-- PROBLEM --
Copies of all lines that contain "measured" are needed; take them from the data below.
┌────────
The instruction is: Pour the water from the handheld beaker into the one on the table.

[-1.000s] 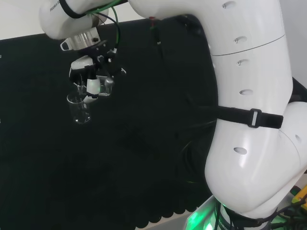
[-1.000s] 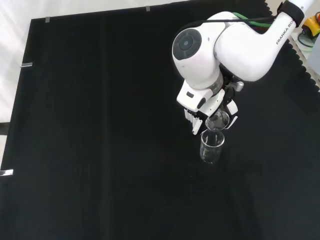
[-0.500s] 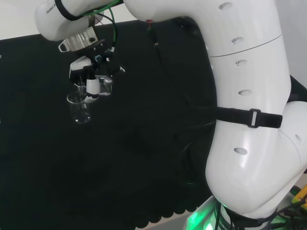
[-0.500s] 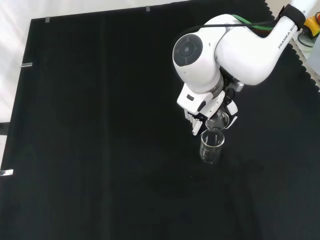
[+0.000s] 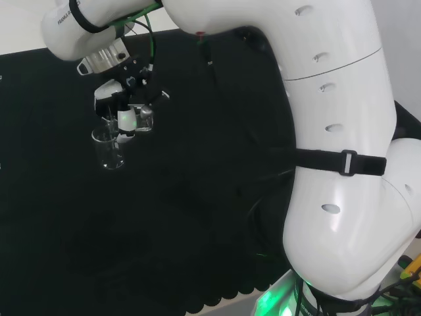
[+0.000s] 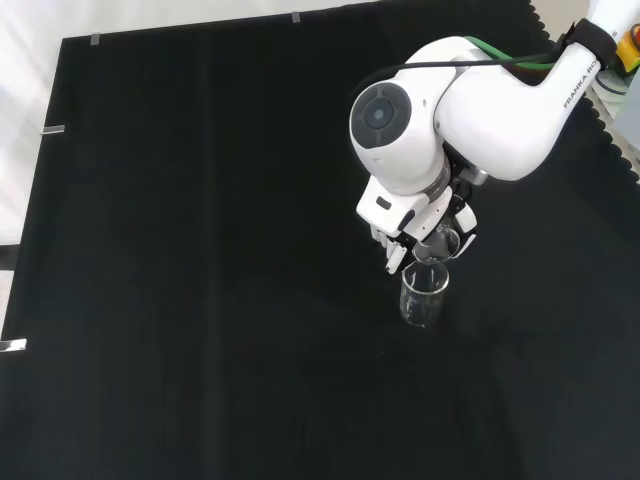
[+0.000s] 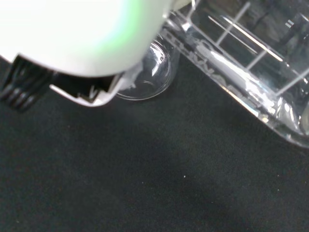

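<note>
Clear glass handheld beaker tilts in the hand's clamped fingers right of centre, its lip above the clear standing beaker to catch the water.

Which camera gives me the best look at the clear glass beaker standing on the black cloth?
The front view: the clear glass beaker on the cloth stands whole and unblocked just below the hand. The head view shows it partly behind the hand's fingers. The wrist view catches only part of its rim.
</note>
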Available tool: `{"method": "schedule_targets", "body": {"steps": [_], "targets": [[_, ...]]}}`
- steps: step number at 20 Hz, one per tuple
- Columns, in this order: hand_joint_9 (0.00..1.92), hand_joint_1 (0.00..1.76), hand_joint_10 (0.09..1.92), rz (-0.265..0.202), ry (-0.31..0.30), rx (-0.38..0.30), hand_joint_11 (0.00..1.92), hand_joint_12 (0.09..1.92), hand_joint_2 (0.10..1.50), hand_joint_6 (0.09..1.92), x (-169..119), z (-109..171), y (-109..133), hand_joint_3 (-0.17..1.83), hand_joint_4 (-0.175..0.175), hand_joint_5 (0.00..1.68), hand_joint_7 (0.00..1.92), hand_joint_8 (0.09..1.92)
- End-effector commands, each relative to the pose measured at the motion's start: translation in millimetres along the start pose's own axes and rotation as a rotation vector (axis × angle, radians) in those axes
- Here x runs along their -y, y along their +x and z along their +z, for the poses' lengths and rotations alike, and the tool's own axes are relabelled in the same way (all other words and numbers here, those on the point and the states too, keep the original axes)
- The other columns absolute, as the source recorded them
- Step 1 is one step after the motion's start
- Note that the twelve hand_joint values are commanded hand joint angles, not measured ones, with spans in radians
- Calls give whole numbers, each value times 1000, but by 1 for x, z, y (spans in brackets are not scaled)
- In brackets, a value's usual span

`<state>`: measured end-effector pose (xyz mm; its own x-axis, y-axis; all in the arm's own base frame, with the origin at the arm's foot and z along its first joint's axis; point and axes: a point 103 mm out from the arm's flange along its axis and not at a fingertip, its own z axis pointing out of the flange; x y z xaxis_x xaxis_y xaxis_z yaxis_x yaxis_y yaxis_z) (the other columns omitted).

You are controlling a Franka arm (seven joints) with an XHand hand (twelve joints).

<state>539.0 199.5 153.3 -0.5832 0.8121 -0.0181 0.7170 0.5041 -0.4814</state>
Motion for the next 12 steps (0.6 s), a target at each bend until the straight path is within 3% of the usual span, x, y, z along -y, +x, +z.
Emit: {"method": "schedule_targets", "body": {"steps": [1,12], "targets": [[1533,1394,1455,9,9,24,1202,1267,507,1920,0,-1,2,1152,-175,776,1455,1920],[1535,1397,1454,39,28,85,1204,1268,507,1920,2,-7,0,1153,-175,778,1455,1920]]}}
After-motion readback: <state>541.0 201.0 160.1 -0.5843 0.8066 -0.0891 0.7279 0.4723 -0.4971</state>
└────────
-- EXERCISE RESULT --
- End-effector commands, each relative to the pose measured at the motion's start: translation in millimetres along the start pose's own axes and rotation as a rotation vector (axis × angle, radians) in those axes
- Note that the twelve hand_joint values are commanded hand joint angles, not measured ones, with spans in radians
`<state>`: measured end-effector pose (xyz mm; its own x-axis, y-axis; all in the arm's own base frame, with the origin at the arm's foot and z along its first joint's axis; point and axes: a point 103 mm out from the arm's flange along its axis and not at a fingertip, its own z axis pointing out of the flange; x y z xaxis_x xaxis_y xaxis_z yaxis_x yaxis_y yaxis_z) (the other columns omitted).

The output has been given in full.